In a blog post today, F-Secure’s Sean Sullivan noted a series of so-called ‘hack-and-pier’ phishing exploits that had been reported to phishing clearinghouse PhishTank.

“Instead of setting up their own sites, we're seeing more and more evidence of phishing from hacked sites; legitimate sites that are unknowingly hosting phishing,” Sullivan blogged. “And then the site cannot simply be pulled offline without collateral damage to the legitimate business. So the Website's administrator must be contacted to repair the damage.”

Phishers increasingly have been using legitimate sites to host their attacks. According to MarkMonitor, only a small percentage of phishing sites today are created with purchased domain names or hosting. “A study we did in late 2007 showed that over 80 percent of phishing sites were hacked legitimate sites or free Webhosting sites,” says John LaCour, director of anti-phishing for MarkMonitor. (See Phishers Enlist Google 'Dorks'.)

Traditionally, a phisher would register a bogus URL that looked a lot like the real thing, but was a letter or two off, such as “paypol” rather than “paypal,” or a more obscure URL that was less likely to get flagged. But those URLs can be easy to spot and shut down, so phishers have been moving to legit Websites as a way to extend the life of their exploits.

F-Secure’s Sullivan pointed to two recent hack-and-pier attacks that were reported to PhishTank, one on PayPal’s Website, and another on BBC Sales & Service Ltd. PayPal had a phishing pier hidden in its /administrator/ folder, and BBCSales had one in its /includes/ folder.

The big problem, of course, is that most Websites carry vulnerabilities, and phishers are quick to exploit them. “There is a virtually unlimited number of vulnerable Websites on the Internet,” says MarkMonitor’s LaCour. And they’re susceptible to password cracking, remote file inclusion attacks, and malicious file uploads, he says.

David Ulevitch, founder of PhishTank and OpenDNS, says hack-and-pier phishing is really nothing new. “It's always been much easier for a phisher to compromise a site and put up a phishing page rather than try to use a fraudulent credit card and register a domain and go through all the hassle,” he says.

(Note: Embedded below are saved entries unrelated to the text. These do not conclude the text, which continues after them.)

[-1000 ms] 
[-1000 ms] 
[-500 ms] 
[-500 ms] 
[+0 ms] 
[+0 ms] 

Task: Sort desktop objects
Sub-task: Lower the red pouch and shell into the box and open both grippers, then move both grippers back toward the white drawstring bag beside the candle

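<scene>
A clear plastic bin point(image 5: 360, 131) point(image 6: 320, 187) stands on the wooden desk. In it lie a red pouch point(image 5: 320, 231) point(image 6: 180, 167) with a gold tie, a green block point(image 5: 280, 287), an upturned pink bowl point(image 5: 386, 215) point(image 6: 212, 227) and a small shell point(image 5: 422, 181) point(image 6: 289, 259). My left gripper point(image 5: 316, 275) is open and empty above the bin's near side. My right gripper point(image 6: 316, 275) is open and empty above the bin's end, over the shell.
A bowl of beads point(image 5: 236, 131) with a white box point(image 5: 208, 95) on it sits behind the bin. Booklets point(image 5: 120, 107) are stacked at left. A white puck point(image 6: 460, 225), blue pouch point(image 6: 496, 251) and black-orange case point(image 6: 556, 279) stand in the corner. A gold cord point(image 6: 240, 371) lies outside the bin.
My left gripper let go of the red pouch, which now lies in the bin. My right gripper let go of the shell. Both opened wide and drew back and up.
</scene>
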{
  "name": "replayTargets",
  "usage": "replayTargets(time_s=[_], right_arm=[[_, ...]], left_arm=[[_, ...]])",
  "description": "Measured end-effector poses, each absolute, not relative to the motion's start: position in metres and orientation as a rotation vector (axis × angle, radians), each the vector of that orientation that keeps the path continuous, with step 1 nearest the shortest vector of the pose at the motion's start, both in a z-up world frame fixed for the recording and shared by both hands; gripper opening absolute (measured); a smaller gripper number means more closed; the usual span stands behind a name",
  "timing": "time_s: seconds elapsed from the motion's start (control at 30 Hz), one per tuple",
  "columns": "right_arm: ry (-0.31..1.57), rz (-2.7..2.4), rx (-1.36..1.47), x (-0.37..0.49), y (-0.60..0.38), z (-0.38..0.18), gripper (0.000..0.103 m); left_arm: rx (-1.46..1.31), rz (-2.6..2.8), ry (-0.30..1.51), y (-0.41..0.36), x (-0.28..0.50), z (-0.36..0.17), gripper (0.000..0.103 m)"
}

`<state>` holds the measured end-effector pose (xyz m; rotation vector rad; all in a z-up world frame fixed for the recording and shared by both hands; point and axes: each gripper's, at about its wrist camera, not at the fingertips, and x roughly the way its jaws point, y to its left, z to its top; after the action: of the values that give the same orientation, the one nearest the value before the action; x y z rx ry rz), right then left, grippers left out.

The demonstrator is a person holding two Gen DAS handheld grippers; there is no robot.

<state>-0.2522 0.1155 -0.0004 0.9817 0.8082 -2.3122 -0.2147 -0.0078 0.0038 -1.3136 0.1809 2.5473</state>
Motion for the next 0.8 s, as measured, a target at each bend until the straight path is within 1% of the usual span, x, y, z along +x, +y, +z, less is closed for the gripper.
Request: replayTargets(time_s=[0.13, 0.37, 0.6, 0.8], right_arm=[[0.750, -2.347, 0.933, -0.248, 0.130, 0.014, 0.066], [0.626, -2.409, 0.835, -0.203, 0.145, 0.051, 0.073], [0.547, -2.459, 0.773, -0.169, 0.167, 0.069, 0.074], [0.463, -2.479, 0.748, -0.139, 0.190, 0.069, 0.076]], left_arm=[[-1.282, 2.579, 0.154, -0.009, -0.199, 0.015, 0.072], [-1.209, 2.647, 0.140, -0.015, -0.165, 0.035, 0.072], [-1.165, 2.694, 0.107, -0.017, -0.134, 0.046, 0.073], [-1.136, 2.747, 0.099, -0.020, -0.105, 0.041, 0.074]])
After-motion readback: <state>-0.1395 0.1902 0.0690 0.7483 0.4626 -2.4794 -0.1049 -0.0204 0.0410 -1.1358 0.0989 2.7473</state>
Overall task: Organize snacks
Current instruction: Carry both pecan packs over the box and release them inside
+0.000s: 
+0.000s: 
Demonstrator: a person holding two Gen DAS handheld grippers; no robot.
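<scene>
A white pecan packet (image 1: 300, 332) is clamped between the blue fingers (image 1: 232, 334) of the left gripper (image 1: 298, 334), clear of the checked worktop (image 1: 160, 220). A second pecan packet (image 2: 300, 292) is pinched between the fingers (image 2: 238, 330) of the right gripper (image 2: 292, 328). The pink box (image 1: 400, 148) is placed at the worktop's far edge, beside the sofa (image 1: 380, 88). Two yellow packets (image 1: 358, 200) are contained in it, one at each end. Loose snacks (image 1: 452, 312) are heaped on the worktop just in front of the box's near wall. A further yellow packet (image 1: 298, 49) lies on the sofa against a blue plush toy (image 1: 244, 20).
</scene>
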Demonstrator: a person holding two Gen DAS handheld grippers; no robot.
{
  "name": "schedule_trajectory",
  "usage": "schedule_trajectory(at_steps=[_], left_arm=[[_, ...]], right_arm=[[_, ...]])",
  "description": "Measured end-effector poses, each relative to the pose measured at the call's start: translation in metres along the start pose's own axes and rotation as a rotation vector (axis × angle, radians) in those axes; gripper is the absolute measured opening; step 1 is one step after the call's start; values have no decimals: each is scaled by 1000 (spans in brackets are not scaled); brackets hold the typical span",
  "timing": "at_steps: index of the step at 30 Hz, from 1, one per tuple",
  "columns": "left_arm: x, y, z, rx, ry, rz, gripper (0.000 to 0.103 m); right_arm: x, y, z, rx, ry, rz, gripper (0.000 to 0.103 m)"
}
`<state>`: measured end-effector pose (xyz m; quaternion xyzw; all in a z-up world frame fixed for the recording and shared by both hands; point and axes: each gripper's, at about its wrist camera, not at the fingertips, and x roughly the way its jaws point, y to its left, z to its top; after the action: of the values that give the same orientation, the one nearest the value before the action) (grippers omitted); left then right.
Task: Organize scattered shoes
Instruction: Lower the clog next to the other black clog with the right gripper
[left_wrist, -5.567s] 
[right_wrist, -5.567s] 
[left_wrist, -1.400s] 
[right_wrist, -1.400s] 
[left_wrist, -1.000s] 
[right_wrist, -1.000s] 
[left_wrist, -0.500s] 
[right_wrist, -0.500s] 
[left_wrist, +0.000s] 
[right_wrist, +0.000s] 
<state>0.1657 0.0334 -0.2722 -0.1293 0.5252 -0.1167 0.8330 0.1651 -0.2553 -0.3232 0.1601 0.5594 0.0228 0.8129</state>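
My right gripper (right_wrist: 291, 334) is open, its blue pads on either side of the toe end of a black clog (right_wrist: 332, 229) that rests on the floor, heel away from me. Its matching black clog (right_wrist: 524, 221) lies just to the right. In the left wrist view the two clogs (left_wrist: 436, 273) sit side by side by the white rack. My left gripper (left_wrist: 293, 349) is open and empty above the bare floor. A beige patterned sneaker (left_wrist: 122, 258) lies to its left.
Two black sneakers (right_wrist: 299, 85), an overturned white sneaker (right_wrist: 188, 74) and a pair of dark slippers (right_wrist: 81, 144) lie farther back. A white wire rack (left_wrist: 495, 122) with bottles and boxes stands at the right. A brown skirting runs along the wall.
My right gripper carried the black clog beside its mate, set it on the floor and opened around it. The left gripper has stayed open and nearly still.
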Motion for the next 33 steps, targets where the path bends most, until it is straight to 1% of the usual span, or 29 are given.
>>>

F-Secure's Sullivan said in an interview that his firm in the past has seen many examples of hacked legit sites for phishing and other cybercrime uses. "It is a growing trend," he says. "Like any other technique, practice makes perfect."

Meanwhile, as long as there are vulnerable Websites, hack-and-pier phishing isn’t going anywhere. “Until the Website’s vulnerabilities are resolved, the phishers will just continue to hack and pier,” F-Secure’s Sullivan wrote.